After replacing the knock sensor harness, the code went away. But the engine would still buck and sputter above 5k. So I did the cam & crank sensors. Took it out and it no longer fell flat after 5k, but when I got on it, it just didn't seem to do much. A little testing and I started to realize that after 50% throttle, there was zero change, no additional power, but not even more noise. So I did a throttle relearn in the Homeless Despot parking lot, and then drove home, happily pulling hard at WOT all the way to redline.

Woohoo!

Also replaced the shift knob. I could take the gold color, and the weight really did make the shifts beautiful, but the location of the shifter in the Z just naturally causes my hand to curl around it, rahter than grab it from the top, and the "R-Type" style knob is too short and really uncomfortable for that. So I got a NRG "Adjustable Height" shift knob, which is much, much taller even at it's shortest setting. Then, to help with the weighting I filled the hollow inside with round shot. It's like the way you make a dead-blow hammer, but now it's a dead-throw shifter.

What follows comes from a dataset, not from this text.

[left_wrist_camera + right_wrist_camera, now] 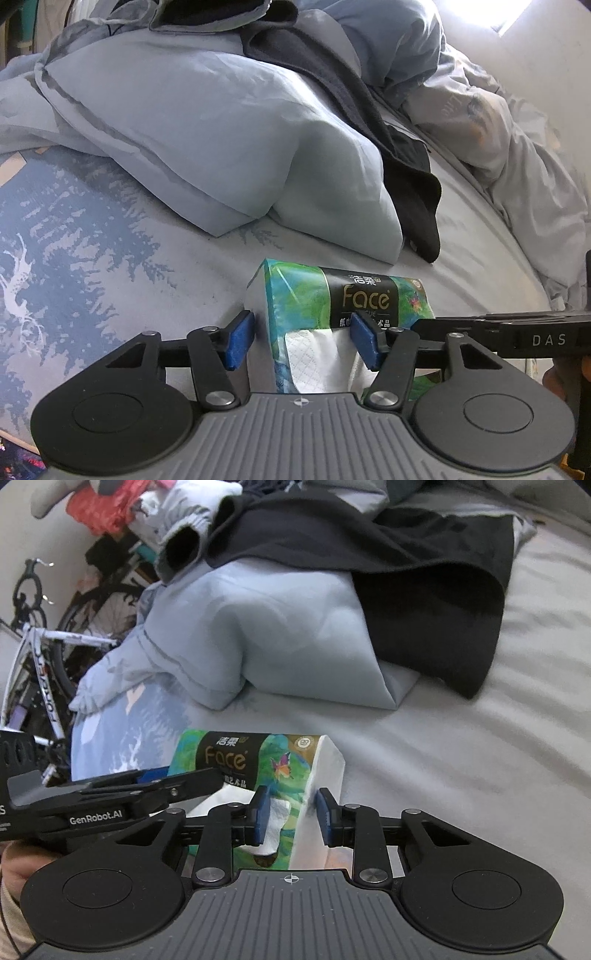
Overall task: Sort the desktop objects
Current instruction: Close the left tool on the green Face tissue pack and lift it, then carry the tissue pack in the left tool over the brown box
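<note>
One tissue pack (340, 299) lies on the bed (461, 236), just before the one blue pillow (207, 136). Two grippers clamp it: the left gripper (303, 341) on its left end, the right gripper (291, 814) on its right end, apparently nipping a tissue (273, 823).

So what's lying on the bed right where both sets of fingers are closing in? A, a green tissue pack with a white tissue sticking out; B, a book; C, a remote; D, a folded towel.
A: the tissue pack is green with "Face" printed on it and a white tissue poking out, and the left fingers and right fingers sit at its two ends.
</note>
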The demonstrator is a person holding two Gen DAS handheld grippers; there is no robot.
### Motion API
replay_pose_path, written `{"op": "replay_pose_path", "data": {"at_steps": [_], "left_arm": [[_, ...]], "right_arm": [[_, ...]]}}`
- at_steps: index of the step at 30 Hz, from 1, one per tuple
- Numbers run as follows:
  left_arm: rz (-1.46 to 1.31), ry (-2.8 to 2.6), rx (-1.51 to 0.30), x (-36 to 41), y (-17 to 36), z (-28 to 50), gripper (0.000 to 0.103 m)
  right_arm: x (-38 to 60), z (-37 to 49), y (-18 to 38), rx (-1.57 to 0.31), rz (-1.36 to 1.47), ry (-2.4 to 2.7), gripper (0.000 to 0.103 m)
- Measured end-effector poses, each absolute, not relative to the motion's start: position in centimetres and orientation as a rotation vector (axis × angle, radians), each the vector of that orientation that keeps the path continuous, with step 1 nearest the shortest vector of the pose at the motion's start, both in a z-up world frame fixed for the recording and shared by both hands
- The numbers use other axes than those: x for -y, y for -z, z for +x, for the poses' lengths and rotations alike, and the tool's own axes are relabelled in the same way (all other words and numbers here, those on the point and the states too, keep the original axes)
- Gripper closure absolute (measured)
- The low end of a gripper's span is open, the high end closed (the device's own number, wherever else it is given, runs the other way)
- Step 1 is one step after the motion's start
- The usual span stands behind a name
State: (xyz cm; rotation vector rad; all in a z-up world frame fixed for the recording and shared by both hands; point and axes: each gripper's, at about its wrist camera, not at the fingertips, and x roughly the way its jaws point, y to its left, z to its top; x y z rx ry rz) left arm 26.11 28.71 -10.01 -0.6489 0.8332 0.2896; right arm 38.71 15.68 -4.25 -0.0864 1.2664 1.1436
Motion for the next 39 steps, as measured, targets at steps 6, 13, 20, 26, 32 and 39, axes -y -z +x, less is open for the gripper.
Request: {"op": "replay_pose_path", "data": {"at_steps": [6, 13, 20, 26, 32, 39], "left_arm": [[-0.610, -0.278, -0.819, -27.7, 8.1, 25.7, 0.046], [-0.586, -0.265, -0.772, -26.8, 5.0, 24.8, 0.047], [-0.563, -0.239, -0.706, -25.7, 0.7, 23.0, 0.047], [-0.525, -0.207, -0.649, -23.9, -3.4, 20.6, 0.047], [-0.485, -0.160, -0.589, -21.4, -7.6, 18.0, 0.047], [-0.444, -0.098, -0.525, -18.3, -11.7, 14.6, 0.047]], "right_arm": [[-15.0, 37.7, 1.4, -1.199, -0.097, -1.135, 0.072], [-13.7, 36.1, -3.0, -1.112, -0.084, -1.133, 0.072], [-11.7, 33.7, -8.6, -1.011, -0.082, -1.128, 0.072], [-9.0, 30.6, -13.6, -0.933, -0.088, -1.111, 0.072], [-5.4, 26.9, -18.8, -0.850, -0.088, -1.089, 0.072], [-0.7, 22.0, -23.9, -0.768, -0.073, -1.057, 0.072]]}}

It's still a little lighter than the crazy heavy gold knob, so I need to see if I can find some lead shot to replace the BBs I used, but it's close, and the grip is much more comfortable for me.

But the time we got all the stuff loaded in Dexter's trailer, it was way too dark for photos, but if tomorrow is anything like today (72F in Minnesota in November?), I'm going to go drive it somewhere fun and shoot some pictures.